* **Task brief**
Compute how many lines in the data below contain "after"; answer only with that number.

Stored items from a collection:
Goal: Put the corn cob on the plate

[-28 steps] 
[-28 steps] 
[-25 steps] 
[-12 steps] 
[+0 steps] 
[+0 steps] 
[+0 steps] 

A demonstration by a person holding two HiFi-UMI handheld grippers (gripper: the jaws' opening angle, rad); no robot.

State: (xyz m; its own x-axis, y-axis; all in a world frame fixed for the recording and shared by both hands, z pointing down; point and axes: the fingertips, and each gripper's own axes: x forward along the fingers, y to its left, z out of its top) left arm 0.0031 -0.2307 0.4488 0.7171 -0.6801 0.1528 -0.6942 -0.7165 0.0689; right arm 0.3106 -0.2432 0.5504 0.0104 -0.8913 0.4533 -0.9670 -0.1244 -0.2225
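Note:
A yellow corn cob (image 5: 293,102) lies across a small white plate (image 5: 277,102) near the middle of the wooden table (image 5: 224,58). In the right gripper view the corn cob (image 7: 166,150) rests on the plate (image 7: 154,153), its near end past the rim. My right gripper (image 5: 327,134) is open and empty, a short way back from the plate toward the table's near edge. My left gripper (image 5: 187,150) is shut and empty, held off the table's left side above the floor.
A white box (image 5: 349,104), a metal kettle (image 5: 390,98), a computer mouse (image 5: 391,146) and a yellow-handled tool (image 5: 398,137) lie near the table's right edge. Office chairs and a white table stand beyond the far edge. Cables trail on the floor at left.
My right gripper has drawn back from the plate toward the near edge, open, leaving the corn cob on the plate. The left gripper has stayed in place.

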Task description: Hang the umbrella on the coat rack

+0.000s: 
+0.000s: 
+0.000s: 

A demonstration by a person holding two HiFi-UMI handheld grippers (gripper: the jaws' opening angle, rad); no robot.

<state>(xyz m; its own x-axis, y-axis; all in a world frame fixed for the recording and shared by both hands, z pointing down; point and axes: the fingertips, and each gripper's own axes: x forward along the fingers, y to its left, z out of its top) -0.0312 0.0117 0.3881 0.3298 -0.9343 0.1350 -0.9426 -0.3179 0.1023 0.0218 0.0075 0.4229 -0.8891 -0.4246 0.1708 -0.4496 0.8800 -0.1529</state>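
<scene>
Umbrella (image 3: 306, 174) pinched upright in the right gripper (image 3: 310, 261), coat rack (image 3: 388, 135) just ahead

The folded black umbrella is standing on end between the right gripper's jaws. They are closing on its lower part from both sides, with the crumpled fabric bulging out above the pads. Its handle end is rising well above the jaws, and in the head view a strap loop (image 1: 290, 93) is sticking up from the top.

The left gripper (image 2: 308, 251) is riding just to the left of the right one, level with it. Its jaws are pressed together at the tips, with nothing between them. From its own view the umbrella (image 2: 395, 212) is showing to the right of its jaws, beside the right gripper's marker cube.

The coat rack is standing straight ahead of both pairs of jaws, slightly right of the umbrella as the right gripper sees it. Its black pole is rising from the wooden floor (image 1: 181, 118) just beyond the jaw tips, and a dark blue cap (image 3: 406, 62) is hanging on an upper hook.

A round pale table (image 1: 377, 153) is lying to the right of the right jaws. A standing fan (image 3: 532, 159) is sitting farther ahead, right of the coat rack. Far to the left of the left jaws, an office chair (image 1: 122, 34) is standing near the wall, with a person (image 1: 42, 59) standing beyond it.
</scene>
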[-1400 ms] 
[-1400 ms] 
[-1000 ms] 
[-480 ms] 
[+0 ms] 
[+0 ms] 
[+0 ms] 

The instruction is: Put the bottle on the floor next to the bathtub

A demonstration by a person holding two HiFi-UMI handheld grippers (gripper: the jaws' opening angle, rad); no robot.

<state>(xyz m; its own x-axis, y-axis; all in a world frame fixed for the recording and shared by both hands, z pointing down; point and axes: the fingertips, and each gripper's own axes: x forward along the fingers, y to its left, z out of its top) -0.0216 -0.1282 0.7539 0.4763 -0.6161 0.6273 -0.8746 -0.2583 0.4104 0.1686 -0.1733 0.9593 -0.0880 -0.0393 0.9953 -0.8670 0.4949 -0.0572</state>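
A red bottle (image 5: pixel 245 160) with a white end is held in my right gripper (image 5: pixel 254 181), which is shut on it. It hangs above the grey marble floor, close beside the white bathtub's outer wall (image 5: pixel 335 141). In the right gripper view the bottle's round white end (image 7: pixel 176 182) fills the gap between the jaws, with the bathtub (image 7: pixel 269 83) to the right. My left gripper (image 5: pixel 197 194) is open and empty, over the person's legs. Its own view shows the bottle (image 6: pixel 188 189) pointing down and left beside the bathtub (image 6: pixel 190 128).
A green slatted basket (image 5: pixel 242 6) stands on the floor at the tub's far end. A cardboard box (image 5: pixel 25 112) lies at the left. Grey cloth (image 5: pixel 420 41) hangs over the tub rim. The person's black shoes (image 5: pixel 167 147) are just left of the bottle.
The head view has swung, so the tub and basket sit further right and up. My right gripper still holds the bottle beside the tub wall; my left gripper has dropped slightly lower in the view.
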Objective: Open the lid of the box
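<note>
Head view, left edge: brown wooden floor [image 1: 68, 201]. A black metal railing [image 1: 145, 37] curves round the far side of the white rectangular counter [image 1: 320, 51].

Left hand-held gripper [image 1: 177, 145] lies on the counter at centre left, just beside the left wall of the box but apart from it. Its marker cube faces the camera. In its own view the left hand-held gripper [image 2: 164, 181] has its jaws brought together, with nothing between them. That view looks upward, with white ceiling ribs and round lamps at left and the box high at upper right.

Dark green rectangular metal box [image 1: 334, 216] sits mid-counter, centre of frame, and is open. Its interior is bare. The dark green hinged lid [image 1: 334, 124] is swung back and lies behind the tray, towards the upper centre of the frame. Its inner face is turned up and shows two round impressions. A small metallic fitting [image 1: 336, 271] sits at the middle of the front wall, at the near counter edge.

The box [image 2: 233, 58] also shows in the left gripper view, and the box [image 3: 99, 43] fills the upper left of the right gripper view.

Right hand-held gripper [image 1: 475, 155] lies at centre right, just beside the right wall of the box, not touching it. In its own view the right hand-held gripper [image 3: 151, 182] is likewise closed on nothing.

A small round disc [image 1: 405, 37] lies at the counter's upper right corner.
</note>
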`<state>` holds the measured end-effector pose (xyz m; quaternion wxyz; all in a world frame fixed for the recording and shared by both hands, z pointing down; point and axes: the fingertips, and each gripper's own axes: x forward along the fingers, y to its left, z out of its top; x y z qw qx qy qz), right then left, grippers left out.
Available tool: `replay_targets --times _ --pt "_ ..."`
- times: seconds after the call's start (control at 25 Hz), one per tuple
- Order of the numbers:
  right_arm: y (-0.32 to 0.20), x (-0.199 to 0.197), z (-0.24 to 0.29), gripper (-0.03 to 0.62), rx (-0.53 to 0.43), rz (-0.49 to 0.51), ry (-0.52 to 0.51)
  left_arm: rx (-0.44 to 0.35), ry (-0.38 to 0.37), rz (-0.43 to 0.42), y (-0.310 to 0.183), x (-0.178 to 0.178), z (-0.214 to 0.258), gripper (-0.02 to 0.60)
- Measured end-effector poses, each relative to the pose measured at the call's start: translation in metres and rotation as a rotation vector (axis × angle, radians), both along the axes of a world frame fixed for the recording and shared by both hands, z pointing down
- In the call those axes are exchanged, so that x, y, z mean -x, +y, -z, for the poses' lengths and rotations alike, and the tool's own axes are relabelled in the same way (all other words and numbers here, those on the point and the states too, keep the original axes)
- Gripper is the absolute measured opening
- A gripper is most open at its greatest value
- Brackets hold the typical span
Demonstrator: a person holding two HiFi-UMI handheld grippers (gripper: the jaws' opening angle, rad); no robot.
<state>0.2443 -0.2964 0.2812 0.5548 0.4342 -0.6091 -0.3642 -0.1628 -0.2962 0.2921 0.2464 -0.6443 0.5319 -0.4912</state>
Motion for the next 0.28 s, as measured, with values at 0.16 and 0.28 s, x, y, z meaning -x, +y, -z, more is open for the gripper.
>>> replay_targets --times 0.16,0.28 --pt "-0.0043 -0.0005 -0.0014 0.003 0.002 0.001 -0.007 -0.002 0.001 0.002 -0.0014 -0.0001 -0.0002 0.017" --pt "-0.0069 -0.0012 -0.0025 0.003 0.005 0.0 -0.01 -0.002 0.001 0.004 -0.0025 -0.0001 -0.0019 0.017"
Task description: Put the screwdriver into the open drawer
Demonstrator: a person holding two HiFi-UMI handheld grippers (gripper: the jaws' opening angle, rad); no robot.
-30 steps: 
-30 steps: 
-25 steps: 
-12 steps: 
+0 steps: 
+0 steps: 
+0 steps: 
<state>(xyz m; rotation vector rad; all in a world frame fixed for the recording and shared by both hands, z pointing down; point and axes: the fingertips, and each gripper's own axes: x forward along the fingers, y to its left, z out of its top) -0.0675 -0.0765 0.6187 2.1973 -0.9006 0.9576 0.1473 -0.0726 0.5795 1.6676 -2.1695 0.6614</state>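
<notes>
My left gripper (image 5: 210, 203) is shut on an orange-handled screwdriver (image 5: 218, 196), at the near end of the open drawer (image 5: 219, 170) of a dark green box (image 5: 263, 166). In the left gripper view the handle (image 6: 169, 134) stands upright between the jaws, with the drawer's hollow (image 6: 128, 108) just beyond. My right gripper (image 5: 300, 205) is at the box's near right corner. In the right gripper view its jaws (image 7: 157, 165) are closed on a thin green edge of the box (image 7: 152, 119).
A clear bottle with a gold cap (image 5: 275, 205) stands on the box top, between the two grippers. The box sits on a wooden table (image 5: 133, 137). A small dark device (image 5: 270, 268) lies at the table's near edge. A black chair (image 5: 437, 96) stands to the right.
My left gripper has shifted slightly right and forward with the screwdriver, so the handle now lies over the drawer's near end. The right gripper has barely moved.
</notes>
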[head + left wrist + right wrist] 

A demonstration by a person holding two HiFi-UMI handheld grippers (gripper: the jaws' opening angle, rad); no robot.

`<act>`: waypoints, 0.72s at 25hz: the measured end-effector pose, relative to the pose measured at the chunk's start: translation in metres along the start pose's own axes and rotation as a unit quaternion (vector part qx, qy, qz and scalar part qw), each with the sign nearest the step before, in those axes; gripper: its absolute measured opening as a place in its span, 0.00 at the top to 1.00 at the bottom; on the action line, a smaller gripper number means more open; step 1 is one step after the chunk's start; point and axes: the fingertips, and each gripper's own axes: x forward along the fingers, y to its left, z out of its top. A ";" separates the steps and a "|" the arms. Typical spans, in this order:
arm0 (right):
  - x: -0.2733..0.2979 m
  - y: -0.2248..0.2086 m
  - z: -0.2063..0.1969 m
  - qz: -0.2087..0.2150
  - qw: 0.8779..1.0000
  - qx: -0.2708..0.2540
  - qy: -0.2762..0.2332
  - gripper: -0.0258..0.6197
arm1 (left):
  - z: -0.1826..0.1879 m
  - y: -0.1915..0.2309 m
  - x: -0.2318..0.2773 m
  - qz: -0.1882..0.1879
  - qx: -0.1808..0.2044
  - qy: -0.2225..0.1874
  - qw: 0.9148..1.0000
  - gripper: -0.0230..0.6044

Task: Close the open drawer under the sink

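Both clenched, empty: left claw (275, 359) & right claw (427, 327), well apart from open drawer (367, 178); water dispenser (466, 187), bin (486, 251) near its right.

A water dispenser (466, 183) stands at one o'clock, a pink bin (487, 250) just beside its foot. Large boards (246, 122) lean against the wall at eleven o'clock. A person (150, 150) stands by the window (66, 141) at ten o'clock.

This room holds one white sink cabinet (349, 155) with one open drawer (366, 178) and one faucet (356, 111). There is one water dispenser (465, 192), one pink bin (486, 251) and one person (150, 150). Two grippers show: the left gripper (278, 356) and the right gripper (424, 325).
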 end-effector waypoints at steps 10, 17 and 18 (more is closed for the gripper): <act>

* **Response below**
2